Garden Gazebo Gallivant Page 12
I looked at my mother. She was the only one I was going to get a straight story from. One not filled with hyperbole. “Ma! Kimmie really did have an artifact from India?”
“Yeah, she did,” my mother said.
“Wow,” I said. “I wouldn’t have ever thought that she would have something like that. Was it actually from the Bardaisan period?”
“It wasn’t real,” my mother said.
“What?” I said. “A fake relic? Oh my goodness. Really? Why would she do that?” I shook my head. “So, wait. Was someone after her for a fake artifact?”
“I don’t know,” my mother said.
“And,” Miss Vivee raised an eyebrow. “It wasn’t there last night.”
I tilted my head and thought about that. “Well . . .” I started. “We really didn’t get a chance to search much. Maybe we just missed it.”
“They found it in her duffle bag,” my mother said.
“The one we looked in?” I asked.
“Yes,” she said. “At least it looked like the same one in the pictures the Sheriff showed me.”
“Who put it there?” I asked.
“Probably the same person that “ransacked” the house,” Miss Vivee said. “So, the real question is why?”
.
Chapter Twenty
It was getting late, dusk was settling in, and the crickets lulled us into an easy kind of mood. We were sitting on the front porch, my mother and Miss Vivee in the flower covered glider, and me in the large white rocker.
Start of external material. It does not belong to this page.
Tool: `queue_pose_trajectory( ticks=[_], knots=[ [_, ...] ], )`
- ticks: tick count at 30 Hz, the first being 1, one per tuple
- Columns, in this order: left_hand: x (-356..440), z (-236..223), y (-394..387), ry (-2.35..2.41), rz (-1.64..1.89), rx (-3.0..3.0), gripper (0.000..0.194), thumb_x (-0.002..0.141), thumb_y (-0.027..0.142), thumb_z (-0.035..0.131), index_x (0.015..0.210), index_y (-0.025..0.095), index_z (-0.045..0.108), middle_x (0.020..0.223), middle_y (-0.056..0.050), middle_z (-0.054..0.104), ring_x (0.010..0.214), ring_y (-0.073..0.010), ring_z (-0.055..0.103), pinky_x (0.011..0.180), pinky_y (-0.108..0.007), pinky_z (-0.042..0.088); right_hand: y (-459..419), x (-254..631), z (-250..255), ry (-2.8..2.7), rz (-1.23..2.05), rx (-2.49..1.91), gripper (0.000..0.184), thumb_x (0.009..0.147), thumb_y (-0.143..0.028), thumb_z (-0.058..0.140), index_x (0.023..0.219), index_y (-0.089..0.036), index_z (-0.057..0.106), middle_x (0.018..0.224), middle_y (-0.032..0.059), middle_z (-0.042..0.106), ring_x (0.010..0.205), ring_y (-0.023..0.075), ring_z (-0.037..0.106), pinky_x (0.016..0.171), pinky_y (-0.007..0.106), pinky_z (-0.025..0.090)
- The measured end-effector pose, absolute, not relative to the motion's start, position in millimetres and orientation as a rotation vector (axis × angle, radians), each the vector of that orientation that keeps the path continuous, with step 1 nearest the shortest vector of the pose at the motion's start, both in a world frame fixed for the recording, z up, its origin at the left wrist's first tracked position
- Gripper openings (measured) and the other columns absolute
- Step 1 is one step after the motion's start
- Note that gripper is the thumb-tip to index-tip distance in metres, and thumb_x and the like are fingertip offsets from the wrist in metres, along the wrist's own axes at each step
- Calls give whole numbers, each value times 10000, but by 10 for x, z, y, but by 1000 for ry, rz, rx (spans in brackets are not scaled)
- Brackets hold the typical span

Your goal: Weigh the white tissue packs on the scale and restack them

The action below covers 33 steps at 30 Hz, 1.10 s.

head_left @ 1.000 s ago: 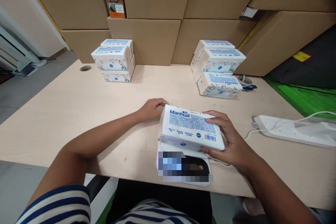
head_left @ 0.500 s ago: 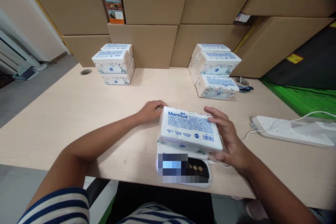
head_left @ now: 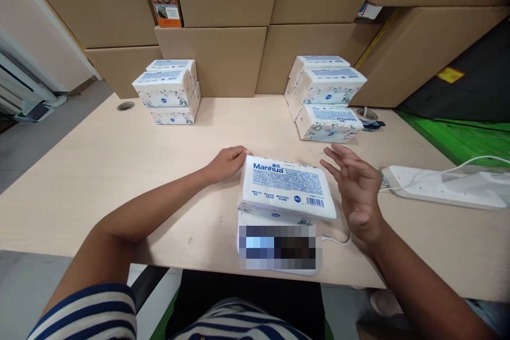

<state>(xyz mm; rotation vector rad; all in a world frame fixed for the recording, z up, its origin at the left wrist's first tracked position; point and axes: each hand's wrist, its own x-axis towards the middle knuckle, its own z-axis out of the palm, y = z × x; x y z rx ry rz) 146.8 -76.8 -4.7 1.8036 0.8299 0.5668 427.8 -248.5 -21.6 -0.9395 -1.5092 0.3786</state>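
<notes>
A white tissue pack (head_left: 287, 183) with blue Manhua lettering lies tilted on a small white scale (head_left: 244, 252), whose display is blurred out. My left hand (head_left: 228, 163) rests on the table at the pack's far left corner. Its fingers are loosely curled together, the tips at or just behind the pack's edge, and I see nothing held in them. To the right of the pack, my right hand (head_left: 356, 191) is raised with fingers spread, apart from the pack and holding nothing.
Stacked tissue packs stand at the back left (head_left: 165, 90) and back right (head_left: 329, 87) of the table (head_left: 223, 122). Cardboard boxes (head_left: 211, 61) wall off the back. A white power strip (head_left: 442, 188) lies at the right, and a white cable (head_left: 338, 241) runs from the scale.
My right hand has let go of the tissue pack and moved up and right, away from it. My left hand stays by the pack's left corner. The view has shifted slightly.
</notes>
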Motion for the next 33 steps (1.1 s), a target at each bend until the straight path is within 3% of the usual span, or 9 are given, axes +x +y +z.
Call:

We were sipping iced tea and chatting, taking a rest from all the talk of murder. But that didn’t stop us from talking about the other taxing topic that was looming over us. The wedding.
The investigation was at a standstill, at least on our end, and I was getting nervous about not being able to have it at the gazebo. Miss Vivee on the other hand, didn’t seem worried at all. She was confident that all would go as planned. The murder wouldn’t postpone the wedding or the venue. She was sure we’d have everything solved before Sunday’s ceremony.
I just wish I had her confidence.
“Has Marge even been working on it?” my mother asked. “I would think she’d go with her contingency plan by now. Maybe I could speak with her?”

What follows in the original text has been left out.